I'm not in a position to judge her because I don't know a thing apart from what is happening in that moment that I witness . . . and my own subjective impressions of it.

But judging the action? You're darn right I'm going to do that. It was horrible.


----------



## One_Girl (Feb 8, 2008)

I think that don't judge in this context means don't assume she is an awful mother who always interacts like this based on one time seeings her having an awful interaction with her child, not don't judge the action. You can't know how someone parents just from one interaction.

I don't feel that strong judgment about other parents is helpful for myself personally because in judging I also put a lot of pressure on myself to be perfect and when I cracked I did so badly because I wasn't expressing my annoyance in healthy little ways all along. It is easy to contain those emotions with a young child but as they get older and parenting becomes harder stuffing emotions also becomes harder. Part of not judging for me comes down to what I need to do to be good parent.

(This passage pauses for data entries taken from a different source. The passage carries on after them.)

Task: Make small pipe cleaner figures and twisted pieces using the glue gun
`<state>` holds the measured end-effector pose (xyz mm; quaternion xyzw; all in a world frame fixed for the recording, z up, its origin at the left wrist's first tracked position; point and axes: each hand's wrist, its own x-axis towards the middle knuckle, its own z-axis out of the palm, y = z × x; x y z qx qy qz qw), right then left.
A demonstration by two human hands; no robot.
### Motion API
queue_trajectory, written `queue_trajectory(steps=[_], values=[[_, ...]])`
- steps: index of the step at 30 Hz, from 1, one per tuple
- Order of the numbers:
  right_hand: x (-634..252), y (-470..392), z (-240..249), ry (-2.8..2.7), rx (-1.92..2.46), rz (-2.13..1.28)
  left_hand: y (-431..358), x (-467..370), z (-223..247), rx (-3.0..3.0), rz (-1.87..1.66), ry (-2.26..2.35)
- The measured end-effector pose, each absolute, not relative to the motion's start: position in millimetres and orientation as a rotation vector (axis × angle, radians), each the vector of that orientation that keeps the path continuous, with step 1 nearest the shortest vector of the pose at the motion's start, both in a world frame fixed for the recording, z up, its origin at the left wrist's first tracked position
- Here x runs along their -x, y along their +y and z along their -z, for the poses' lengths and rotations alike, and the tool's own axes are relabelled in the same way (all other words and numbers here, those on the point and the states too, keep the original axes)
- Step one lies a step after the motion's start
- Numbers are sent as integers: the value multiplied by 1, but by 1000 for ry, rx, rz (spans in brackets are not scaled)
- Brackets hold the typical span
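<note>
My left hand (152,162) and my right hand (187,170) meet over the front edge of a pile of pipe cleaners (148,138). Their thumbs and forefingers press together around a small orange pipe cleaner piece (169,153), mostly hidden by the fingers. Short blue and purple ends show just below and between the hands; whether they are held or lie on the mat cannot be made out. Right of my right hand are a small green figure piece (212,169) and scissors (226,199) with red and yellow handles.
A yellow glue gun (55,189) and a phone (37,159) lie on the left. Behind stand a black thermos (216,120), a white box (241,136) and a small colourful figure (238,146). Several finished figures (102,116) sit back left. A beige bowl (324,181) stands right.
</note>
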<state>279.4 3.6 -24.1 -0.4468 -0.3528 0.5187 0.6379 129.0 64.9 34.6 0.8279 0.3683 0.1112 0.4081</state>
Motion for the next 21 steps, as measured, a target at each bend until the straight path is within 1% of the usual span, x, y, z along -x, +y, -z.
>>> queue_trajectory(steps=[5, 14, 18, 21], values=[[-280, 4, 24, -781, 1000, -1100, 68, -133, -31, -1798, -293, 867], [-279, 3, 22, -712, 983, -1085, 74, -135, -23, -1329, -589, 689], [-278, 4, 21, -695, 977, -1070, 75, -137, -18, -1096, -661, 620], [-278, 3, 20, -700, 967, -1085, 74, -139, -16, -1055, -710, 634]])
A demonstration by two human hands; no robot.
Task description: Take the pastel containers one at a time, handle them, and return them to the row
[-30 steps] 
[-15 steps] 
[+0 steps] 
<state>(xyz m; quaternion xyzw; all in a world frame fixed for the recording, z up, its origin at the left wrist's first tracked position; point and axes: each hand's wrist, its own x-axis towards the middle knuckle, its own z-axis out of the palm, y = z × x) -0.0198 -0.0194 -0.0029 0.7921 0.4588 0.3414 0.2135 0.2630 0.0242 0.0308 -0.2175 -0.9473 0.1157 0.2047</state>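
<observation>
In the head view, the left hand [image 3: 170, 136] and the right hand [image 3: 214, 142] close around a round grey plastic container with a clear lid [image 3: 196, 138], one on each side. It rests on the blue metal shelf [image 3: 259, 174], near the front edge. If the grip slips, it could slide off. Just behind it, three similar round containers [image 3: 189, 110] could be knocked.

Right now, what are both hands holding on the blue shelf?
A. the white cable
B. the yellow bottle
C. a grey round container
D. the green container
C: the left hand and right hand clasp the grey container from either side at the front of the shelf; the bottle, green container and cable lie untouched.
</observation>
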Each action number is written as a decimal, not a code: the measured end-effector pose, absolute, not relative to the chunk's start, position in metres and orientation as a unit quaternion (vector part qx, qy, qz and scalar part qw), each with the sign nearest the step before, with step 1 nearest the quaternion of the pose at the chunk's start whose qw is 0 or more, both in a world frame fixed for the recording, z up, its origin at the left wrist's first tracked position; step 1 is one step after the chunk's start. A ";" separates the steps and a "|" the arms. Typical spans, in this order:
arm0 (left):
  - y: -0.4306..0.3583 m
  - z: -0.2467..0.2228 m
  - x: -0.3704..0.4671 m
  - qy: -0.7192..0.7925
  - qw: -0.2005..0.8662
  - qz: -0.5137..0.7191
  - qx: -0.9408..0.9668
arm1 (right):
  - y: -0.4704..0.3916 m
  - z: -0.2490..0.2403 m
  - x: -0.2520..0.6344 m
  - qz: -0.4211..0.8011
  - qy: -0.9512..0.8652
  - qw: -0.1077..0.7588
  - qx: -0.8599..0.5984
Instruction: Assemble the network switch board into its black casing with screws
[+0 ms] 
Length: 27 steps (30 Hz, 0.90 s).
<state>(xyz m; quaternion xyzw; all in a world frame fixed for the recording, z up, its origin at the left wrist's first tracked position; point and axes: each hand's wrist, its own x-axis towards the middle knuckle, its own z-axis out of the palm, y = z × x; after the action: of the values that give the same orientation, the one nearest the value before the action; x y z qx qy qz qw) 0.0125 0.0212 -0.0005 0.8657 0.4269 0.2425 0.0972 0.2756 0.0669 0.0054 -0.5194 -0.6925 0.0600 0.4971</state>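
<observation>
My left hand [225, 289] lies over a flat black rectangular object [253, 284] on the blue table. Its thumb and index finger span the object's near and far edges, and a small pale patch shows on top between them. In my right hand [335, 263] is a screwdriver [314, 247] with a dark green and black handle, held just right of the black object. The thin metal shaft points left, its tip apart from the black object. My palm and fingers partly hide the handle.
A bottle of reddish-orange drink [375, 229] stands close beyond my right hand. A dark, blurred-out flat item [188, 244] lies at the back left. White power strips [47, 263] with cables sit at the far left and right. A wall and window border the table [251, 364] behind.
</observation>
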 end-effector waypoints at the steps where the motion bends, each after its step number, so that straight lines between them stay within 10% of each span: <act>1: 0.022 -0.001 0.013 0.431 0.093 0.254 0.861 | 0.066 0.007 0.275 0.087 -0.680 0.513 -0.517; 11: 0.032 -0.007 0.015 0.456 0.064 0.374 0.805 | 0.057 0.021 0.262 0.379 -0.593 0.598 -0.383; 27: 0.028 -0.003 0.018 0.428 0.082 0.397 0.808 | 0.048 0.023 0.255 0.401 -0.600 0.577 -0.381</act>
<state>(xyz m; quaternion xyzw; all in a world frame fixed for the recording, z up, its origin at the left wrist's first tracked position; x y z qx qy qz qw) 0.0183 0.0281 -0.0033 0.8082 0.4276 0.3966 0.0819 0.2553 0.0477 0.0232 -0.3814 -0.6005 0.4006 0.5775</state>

I disagree with the assumption that victims of dv can't leave or that one episode of bad parenting means you are acting just like an.abusive spouse. They can leave but choose not to for a variety of reasons, many leave and return, and some of us do just leave. And I would be very surprised if many parents raise their children without ever snapping at all or even got through marriage without one nasty fight. There are many past threads by mdc members about snapping because it is something that happens between family members. Family pushes your buttons like nobody else can.


----------



## Turquesa (May 30, 2007)

Quote:


> Originally Posted by *One_Girl*
> 
> I think that don't judge in this context means don't assume she is an awful mother who always interacts like this based on one time seeings her having an awful interaction with her child, not don't judge the action. You can't know how someone parents just from one interaction.


That's what I said.

Most of your post just reiterates points that I already made. But it can be very, very hard to leave an abusive relationship of any kind.


----------



## limabean (Aug 31, 2005)

Quote:


> Originally Posted by *Turquesa*
> 
> But it can be very, very hard to leave an abusive relationship of any kind.


I agree. But you and I are operating from different premises, which I hesitate to bring up because you've said a couple of times that you're not interested in discussing the aspect of whether this mother's behavior constituted abuse.

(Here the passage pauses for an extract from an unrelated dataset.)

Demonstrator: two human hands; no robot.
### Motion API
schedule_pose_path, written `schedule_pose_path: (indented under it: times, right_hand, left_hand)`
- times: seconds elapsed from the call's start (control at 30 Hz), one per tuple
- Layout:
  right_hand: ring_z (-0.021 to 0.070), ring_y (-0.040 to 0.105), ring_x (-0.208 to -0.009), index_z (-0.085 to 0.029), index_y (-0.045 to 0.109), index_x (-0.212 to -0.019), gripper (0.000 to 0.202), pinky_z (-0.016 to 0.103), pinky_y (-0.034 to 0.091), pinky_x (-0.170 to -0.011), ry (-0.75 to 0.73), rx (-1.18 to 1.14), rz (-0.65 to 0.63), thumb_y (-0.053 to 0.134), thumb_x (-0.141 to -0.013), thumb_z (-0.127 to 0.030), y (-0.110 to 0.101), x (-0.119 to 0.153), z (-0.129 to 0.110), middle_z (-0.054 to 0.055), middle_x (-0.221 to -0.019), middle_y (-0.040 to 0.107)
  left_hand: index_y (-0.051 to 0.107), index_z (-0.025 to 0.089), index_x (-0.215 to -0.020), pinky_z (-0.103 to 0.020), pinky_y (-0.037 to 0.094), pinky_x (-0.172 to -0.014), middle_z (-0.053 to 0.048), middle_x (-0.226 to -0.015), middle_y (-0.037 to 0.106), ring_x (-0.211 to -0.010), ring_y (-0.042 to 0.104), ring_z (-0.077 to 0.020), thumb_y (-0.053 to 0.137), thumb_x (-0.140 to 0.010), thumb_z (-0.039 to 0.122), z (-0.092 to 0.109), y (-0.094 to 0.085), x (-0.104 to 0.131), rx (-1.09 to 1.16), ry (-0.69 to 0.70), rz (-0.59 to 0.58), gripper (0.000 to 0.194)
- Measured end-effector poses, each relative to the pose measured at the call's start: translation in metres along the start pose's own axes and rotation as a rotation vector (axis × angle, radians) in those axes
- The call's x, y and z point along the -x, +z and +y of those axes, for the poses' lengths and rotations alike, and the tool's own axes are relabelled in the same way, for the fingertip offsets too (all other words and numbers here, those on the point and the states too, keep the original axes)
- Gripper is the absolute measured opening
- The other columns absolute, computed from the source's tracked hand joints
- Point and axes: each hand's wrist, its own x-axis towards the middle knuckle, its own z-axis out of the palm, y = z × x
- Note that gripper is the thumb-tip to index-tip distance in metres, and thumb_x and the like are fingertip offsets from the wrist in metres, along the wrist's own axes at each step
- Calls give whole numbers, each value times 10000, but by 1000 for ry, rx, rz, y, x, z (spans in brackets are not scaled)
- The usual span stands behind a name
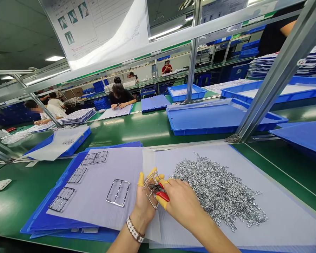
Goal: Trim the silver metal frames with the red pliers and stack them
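My left hand (142,202), with yellow covers on its fingertips and a beaded bracelet at the wrist, holds up a small silvery frame with crossbars (150,201). My right hand (183,201) grips red-handled cutting pliers (163,196), whose jaws are at the held frame. Whether the jaws are closed on a bar is too small to tell. A similar silvery frame (118,192) lies on the white sheet (94,189) left of my hands. Darker-looking frames (61,199) lie along that sheet's left side. Right of my hands, a heap of small silvery pieces (217,188) spreads over another white sheet (287,225).
Blue trays (200,121) stand behind the sheets, near a slanted metal post (274,77). A blue tray with paper (76,142) is at the left. A person in black (121,95) works across the green table (137,124). A hanging instruction sheet (102,24) is overhead.
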Motion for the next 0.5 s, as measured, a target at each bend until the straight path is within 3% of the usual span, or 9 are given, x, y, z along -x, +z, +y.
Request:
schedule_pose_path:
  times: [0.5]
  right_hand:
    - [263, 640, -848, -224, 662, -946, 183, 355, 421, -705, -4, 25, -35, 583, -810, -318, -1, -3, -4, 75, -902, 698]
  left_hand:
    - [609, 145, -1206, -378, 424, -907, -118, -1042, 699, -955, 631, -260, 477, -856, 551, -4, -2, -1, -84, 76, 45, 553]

So in my context, I'm saying that when one adult partner (in an otherwise healthy relationship) has a bad day and begins to mistreat the other, they both have the option of stepping back and taking a breather before interacting again.

Whereas you're thinking of the abuser/victim dynamic, where the victim is so emotionally beaten down that s/he doesn't struggle against the abuse, and might even feel as though it's deserved. Which is very real and valid. I just wanted to clarify that I don't support the whole "Why don't abuse victims just leave?" thing.


----------



## One_Girl (Feb 8, 2008)

Quote:


> Originally Posted by *Turquesa*
> 
> That's what I said.
> 
> Most of your post just reiterates points that I already made. But it can be very, very hard to leave an abusive relationship of any kind.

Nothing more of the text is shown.